By Tom Harrison, Senior Policy Officer and Iain Millar, Graduate Trainee

In June 2021, NHSX published a draft data strategy for health and social care. In the foreword, former Secretary of State Matt Hancock outlined his hope that the strategy will “unleash the unlimited potential of data in health and care while maintaining the highest standards of privacy, ethics and accountability”.  

We welcome the ambitious approach. But the strategy is lacking detail in some areas that we know are crucial for earning and maintaining public trust.  So we worked with the Ada Lovelace Institute and the Open Data Institute on a workshop to discuss key aspects of the strategy and how it needs to improve in order to deliver on its mission.  

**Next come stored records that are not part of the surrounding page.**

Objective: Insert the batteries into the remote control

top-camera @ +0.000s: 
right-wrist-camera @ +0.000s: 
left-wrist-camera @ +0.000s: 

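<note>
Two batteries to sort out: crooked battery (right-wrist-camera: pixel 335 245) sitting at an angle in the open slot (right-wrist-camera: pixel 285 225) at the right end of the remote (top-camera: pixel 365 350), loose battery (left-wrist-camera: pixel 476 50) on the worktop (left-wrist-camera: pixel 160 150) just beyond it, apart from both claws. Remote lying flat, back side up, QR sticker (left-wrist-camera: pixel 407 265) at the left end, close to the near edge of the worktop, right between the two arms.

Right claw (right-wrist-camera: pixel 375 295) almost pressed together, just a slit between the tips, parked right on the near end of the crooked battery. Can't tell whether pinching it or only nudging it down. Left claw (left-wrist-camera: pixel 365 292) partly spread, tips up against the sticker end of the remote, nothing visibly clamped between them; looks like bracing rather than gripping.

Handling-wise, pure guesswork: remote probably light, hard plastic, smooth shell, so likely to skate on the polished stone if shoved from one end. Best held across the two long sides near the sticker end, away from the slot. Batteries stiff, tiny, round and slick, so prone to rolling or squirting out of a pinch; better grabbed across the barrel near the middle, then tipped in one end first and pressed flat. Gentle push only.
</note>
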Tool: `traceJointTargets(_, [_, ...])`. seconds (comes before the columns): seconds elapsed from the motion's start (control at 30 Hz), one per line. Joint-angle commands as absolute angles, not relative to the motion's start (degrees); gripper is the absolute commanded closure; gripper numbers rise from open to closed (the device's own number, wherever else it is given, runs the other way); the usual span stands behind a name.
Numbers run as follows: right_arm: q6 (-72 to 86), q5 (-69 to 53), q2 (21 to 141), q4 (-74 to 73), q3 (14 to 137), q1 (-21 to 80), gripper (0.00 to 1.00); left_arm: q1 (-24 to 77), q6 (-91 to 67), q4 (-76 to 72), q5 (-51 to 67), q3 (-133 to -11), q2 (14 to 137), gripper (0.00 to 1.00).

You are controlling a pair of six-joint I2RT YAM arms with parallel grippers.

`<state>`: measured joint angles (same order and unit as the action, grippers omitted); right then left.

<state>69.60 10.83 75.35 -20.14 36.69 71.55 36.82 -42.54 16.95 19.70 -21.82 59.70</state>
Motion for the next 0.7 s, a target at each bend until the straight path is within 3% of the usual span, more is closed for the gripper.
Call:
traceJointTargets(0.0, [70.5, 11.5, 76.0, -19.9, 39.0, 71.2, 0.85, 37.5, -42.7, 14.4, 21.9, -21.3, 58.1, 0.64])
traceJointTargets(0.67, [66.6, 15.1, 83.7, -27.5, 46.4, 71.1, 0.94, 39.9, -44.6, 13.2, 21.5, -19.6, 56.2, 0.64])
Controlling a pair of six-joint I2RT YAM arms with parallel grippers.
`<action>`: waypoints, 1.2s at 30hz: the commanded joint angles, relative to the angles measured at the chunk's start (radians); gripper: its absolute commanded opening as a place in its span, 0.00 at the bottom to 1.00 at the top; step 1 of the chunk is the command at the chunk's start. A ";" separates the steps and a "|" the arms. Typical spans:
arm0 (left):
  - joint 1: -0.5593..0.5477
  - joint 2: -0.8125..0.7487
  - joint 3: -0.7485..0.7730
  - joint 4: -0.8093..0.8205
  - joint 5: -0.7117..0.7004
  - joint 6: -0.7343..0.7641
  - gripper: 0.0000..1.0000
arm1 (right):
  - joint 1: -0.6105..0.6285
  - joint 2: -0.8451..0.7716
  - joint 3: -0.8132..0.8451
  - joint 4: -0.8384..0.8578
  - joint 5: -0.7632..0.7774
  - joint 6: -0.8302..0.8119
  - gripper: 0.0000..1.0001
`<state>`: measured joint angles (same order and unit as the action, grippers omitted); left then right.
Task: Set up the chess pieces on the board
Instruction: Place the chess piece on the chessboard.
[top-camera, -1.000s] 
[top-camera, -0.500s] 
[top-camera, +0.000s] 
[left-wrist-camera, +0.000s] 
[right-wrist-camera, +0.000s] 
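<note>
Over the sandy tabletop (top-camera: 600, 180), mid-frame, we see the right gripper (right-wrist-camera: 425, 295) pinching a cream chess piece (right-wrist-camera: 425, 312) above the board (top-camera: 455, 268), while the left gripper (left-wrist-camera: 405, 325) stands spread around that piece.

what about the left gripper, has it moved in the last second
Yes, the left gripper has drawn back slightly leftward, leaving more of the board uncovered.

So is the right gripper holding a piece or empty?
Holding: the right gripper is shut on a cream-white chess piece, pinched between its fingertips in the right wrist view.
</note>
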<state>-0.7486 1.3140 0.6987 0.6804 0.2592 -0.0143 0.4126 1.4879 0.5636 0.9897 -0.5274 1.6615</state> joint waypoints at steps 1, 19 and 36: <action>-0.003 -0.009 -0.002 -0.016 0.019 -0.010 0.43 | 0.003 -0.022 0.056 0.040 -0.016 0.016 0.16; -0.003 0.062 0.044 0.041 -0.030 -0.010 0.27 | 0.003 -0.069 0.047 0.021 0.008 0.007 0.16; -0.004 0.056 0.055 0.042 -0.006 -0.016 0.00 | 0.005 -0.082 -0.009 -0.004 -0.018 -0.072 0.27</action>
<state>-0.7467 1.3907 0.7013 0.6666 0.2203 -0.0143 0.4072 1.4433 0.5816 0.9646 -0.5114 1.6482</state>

The session was structured around three areas which we believe need more focus: individual choice and control, public involvement and oversight, and data quality. Participants came from a range of backgrounds including academia, research and healthcare. Following the session, we put together a summary of feedback and recommendations which we shared with NHSX. This included an offer to help with embedding public involvement in decisions about NHS data on a long-term basis.  

All three organisations also wrote to Sajid Javid, the new Secretary of State for Health and Social Care, to highlight these recommendations and request a meeting to discuss them in more detail. 

What next? 

Building on what we heard from our community at the workshop, we at Understanding Patient Data have put together four recommendations for the Government and NHSX. These will all require sustained investment and resourcing – but they are crucial if the strategy is to uphold “the highest standards of privacy, ethics and accountability”. 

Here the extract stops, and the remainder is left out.